How to differentiate between time to live and time to idle in ehcache

If you set both, the expirationTime will be Math.min(ttlExpiry, ttiExpiry), where

ttlExpiry = creationTime + timeToLive
ttiExpiry = mostRecentTime + timeToIdle

Full source code here.


timeToIdleSeconds enables cached object to be kept in as long as it is requested in periods shorter than timeToIdleSeconds. timeToLiveSeconds will make the cached object be invalidated after that many seconds regardless of how many times or when it was requested.

Let's say that timeToIdleSeconds = 3. Then the object will be invalidated if it hasn't been requested for 4 seconds.

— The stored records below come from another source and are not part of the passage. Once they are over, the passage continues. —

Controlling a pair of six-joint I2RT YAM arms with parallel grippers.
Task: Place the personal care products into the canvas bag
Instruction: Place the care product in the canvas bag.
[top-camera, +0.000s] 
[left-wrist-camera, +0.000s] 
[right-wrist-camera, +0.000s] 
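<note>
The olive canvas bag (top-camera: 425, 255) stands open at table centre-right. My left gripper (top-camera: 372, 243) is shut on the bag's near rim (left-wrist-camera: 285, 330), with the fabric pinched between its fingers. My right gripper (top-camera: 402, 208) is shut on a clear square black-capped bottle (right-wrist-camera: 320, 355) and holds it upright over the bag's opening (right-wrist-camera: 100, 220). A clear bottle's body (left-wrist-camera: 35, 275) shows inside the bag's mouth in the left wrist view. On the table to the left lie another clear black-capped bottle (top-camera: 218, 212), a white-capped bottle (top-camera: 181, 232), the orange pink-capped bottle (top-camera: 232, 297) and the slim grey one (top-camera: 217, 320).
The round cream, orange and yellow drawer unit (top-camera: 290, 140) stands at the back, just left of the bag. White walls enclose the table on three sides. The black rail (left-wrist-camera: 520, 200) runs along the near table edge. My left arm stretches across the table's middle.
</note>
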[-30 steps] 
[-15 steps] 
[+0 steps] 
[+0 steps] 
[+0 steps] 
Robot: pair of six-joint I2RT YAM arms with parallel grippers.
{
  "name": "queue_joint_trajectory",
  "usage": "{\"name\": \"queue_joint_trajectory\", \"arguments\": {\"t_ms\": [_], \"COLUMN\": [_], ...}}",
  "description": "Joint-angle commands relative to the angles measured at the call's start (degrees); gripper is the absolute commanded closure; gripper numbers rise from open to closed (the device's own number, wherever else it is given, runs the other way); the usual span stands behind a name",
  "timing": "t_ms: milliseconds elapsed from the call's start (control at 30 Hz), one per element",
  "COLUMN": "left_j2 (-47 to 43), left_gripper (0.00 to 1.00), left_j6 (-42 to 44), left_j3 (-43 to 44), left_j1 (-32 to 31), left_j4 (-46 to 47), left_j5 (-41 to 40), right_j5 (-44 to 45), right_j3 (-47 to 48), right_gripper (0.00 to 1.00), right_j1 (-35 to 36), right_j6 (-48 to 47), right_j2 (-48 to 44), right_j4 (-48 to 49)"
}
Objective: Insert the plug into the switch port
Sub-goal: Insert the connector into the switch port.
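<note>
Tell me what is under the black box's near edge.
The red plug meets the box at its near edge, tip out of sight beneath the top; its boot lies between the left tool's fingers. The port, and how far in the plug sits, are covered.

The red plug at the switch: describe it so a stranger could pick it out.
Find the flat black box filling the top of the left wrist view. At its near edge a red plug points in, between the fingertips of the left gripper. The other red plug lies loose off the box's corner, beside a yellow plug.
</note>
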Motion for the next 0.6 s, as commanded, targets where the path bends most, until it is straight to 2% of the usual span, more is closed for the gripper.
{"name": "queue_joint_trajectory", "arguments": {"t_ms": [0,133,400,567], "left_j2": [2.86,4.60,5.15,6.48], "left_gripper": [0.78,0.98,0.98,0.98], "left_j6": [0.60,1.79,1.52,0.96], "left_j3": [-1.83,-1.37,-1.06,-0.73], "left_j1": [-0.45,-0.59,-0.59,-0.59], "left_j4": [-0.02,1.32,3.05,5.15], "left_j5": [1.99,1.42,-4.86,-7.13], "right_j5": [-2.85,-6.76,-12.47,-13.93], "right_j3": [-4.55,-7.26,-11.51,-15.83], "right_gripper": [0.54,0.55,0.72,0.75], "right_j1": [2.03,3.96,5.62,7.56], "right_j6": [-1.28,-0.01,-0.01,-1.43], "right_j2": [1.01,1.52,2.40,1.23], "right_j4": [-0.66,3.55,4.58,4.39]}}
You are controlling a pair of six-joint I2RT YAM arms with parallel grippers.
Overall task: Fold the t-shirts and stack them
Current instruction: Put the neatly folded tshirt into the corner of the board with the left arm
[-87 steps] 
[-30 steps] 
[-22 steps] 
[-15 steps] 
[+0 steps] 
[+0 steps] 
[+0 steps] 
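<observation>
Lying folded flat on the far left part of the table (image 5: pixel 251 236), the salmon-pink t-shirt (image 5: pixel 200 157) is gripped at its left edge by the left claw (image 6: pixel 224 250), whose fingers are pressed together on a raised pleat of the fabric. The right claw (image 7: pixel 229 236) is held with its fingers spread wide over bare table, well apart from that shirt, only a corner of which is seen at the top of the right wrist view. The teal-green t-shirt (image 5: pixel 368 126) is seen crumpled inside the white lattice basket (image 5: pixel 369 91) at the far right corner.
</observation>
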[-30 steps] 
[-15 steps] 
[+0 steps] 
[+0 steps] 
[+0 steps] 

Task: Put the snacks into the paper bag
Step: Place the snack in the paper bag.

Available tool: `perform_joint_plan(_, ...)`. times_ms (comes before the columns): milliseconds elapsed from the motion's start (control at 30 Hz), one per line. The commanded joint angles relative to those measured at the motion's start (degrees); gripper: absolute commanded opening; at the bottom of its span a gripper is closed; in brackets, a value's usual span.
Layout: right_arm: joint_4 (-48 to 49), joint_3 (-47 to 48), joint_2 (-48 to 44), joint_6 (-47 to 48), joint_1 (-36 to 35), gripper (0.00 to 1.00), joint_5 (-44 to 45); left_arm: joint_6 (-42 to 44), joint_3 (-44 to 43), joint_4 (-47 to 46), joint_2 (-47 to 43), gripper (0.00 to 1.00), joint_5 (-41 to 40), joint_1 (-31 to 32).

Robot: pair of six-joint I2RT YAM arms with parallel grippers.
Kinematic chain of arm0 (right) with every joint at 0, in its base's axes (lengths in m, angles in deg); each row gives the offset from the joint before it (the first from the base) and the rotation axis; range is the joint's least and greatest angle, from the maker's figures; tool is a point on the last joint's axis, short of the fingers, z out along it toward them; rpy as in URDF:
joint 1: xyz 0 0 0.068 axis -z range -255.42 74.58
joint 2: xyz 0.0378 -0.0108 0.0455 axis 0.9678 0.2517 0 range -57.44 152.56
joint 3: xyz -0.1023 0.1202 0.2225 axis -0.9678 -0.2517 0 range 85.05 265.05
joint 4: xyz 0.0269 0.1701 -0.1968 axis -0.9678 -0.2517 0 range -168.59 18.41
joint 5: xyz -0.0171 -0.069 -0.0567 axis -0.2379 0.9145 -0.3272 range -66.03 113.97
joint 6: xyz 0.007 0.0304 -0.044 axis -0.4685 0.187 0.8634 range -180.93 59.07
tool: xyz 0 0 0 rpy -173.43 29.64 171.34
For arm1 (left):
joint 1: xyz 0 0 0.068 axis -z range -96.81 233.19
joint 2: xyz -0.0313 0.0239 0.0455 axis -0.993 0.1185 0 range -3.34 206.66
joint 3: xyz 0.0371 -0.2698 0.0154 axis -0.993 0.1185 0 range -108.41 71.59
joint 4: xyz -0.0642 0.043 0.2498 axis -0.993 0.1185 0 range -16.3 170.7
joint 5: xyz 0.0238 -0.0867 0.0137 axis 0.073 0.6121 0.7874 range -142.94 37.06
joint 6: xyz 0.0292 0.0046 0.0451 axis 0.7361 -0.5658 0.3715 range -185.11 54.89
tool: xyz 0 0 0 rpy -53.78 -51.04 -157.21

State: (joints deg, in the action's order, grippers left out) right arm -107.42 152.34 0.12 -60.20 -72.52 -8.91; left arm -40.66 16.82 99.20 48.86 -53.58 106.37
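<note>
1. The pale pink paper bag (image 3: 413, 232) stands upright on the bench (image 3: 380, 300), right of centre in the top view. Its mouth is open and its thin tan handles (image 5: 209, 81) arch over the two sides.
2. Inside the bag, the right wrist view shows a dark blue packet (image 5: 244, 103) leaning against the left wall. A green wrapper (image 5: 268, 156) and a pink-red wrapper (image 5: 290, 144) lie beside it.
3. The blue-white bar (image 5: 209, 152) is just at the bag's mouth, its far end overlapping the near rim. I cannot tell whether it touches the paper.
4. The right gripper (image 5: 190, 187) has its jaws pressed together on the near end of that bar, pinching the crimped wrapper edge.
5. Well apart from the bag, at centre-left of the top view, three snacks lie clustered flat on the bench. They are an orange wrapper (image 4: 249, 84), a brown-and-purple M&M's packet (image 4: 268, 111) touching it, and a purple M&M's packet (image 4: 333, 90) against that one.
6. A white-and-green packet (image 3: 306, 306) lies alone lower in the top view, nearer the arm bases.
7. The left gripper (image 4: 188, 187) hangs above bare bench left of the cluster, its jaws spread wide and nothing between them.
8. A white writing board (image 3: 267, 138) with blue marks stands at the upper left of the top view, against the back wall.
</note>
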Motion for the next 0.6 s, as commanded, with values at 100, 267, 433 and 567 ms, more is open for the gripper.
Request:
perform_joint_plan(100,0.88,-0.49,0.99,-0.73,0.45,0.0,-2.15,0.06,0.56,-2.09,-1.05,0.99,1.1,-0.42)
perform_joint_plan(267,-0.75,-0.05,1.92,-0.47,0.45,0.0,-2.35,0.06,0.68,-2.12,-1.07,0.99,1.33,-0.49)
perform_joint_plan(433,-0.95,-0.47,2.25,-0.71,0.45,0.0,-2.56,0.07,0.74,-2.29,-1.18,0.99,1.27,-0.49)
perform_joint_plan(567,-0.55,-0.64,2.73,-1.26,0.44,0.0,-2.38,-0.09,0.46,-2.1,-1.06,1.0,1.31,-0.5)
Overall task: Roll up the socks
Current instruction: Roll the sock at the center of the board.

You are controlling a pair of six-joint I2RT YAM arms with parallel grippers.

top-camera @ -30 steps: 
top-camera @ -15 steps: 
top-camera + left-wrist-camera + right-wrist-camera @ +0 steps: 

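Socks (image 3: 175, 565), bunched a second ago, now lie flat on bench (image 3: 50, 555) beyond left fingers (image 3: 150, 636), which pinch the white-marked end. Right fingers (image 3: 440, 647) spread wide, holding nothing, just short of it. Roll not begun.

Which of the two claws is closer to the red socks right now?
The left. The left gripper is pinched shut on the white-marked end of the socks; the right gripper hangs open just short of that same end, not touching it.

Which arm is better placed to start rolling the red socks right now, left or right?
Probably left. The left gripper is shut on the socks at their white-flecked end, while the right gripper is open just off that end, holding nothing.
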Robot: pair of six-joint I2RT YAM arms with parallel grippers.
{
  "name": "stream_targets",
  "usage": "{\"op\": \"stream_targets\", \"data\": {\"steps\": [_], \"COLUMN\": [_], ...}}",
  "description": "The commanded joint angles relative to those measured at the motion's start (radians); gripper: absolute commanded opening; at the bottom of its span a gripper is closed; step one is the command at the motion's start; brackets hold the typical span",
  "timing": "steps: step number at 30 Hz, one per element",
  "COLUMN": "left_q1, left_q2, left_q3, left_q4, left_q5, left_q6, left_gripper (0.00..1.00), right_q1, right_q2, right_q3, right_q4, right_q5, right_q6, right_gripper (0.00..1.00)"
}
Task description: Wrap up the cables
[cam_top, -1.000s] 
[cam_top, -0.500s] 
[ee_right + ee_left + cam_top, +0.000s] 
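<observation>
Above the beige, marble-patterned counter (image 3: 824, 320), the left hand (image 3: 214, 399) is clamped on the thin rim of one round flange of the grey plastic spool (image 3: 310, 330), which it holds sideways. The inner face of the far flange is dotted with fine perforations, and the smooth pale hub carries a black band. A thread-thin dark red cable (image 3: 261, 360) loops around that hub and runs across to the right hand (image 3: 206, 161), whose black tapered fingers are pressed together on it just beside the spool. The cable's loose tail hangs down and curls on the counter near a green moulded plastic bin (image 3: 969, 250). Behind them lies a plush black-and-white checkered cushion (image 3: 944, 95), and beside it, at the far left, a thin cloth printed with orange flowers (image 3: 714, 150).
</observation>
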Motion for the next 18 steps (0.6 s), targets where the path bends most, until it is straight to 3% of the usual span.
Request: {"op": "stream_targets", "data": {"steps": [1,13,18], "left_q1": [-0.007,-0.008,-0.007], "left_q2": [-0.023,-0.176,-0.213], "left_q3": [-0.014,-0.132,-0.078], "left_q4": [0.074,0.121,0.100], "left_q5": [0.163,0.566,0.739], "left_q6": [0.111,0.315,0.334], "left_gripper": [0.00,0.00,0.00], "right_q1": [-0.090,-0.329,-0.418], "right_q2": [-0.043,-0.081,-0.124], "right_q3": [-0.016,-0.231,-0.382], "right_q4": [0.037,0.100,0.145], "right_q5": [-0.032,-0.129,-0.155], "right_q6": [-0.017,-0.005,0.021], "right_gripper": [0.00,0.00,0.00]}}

If timeToLiveSeconds = 90, then the object will be removed from cache after 90 seconds, even if it has been requested few milliseconds in the 90th second of its short life.


From the old 1.1 documentation (available in Google Cache, which is easier to browse and more informative than the current docs AFAIK):

timeToIdleSeconds

This is an optional attribute.

Legal values are integers between 0 and Integer.MAX_VALUE.

It is the number of seconds that an Element should live since it was last used. Used means inserted or accessed.

0 has a special meaning, which is not to check the Element for time to idle, i.e. it will idle forever.

The default value is 0.

timeToLiveSeconds

This is an optional attribute.

Legal values are integers between 0 and Integer.MAX_VALUE.

It is the number of seconds that an Element should live since it was created. Created means inserted into a cache using the Cache.put method.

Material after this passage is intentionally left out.